◆ Exercise brief:
With the line containing "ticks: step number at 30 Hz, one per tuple" as the start and the line containing "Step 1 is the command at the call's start" as the end, transcribe that span of the entries below exactly, including both.

[Stored dataset items]

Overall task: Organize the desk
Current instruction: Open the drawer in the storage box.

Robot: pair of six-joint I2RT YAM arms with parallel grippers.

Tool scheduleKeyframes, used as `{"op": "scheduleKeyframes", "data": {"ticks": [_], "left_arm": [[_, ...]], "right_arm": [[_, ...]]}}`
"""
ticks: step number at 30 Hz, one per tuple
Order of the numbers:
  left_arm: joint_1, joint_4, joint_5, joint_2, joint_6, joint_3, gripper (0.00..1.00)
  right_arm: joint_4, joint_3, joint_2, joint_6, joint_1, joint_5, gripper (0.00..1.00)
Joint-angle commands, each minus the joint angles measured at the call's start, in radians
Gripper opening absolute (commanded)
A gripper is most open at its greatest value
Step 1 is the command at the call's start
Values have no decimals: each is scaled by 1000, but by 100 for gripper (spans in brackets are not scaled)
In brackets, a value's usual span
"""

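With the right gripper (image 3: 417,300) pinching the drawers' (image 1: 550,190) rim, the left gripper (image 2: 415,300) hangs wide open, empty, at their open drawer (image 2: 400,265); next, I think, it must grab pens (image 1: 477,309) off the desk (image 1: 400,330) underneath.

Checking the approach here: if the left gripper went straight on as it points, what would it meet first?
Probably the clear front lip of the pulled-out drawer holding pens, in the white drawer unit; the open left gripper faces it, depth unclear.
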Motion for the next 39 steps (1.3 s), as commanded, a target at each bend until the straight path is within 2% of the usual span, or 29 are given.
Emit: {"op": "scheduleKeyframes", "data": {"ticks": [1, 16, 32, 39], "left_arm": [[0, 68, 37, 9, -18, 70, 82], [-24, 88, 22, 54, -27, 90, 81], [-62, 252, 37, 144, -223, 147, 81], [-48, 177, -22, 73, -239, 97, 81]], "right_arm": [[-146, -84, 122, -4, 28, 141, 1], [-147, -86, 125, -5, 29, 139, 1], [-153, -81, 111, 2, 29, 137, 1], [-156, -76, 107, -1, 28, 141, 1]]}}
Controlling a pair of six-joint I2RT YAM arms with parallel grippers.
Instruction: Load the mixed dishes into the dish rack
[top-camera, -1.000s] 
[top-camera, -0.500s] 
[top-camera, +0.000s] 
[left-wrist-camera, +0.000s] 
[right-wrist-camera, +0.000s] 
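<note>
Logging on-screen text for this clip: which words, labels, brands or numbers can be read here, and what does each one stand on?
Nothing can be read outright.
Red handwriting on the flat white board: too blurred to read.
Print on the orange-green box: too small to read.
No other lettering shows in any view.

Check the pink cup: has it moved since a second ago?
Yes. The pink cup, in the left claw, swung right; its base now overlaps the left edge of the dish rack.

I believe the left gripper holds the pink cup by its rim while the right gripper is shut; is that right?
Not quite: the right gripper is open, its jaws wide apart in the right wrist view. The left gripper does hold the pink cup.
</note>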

◆ Solution below:
ticks: step number at 30 Hz, one per tuple
Order of the numbers:
  left_arm: joint_1, joint_4, joint_5, joint_2, joint_6, joint_3, gripper (0.00..1.00)
  right_arm: joint_4, joint_3, joint_2, joint_6, joint_1, joint_5, gripper (0.00..1.00)
Joint-angle commands, each minus the joint angles measured at the call's start, in radians
Gripper opening absolute (commanded)
A gripper is most open at its greatest value
Step 1 is the command at the call's start

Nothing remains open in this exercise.